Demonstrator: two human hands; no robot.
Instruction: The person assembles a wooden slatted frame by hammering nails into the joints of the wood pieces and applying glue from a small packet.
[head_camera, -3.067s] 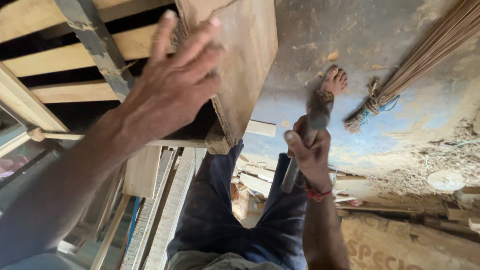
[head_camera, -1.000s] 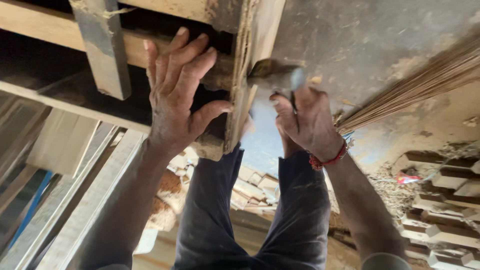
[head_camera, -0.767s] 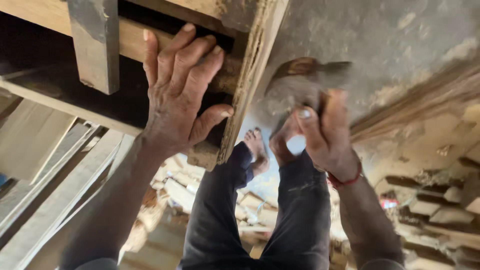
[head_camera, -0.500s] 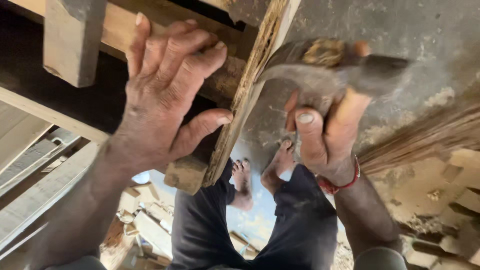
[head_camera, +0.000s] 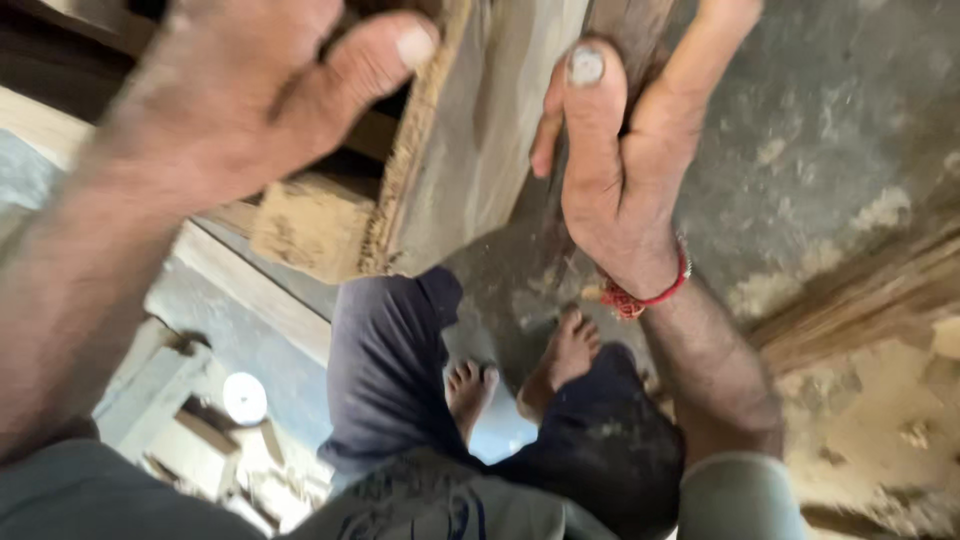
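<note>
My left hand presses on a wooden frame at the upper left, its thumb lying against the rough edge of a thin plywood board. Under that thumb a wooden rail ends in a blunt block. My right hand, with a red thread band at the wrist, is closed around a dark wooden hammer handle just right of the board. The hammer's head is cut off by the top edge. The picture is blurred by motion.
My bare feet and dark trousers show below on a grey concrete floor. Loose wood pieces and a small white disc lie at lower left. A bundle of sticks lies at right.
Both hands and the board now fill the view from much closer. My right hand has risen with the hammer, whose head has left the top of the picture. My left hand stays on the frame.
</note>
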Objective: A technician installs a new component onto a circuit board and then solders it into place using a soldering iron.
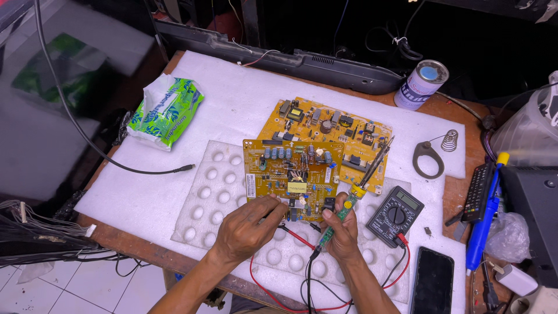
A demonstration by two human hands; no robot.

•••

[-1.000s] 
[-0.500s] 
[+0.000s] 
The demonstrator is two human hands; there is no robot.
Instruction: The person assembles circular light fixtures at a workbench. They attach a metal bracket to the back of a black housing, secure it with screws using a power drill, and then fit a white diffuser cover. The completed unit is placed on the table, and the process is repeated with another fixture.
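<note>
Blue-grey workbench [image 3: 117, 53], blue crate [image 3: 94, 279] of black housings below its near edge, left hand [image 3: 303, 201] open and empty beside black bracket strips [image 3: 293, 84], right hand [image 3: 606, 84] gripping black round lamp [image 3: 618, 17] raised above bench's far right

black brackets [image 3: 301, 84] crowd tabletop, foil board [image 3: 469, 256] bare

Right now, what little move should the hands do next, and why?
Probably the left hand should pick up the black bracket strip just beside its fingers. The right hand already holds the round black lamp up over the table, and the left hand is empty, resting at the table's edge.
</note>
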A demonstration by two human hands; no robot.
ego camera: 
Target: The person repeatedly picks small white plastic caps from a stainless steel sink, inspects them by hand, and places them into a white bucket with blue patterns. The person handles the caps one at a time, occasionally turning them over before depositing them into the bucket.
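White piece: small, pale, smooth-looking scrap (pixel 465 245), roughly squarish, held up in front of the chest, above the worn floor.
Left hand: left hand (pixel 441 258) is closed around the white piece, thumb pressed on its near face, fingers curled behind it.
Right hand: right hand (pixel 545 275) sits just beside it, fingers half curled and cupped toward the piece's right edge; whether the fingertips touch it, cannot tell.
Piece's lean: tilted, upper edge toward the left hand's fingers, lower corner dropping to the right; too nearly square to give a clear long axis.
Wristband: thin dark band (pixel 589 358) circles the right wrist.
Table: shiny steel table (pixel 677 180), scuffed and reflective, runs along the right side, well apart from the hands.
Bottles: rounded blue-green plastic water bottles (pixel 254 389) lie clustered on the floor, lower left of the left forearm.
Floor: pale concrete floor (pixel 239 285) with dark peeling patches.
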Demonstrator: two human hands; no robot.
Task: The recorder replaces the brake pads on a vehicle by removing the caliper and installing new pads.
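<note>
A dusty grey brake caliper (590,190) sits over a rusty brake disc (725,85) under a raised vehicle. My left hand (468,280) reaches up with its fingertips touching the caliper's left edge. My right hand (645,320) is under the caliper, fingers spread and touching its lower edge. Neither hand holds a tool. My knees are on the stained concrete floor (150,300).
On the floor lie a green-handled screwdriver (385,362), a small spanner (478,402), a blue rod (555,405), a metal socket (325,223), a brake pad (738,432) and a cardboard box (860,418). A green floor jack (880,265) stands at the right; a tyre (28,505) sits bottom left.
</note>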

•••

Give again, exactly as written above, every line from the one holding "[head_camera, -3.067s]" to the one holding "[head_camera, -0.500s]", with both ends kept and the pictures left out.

[head_camera, -3.067s] 
[head_camera, -1.000s] 
[head_camera, -0.767s] 
[head_camera, -0.500s] 

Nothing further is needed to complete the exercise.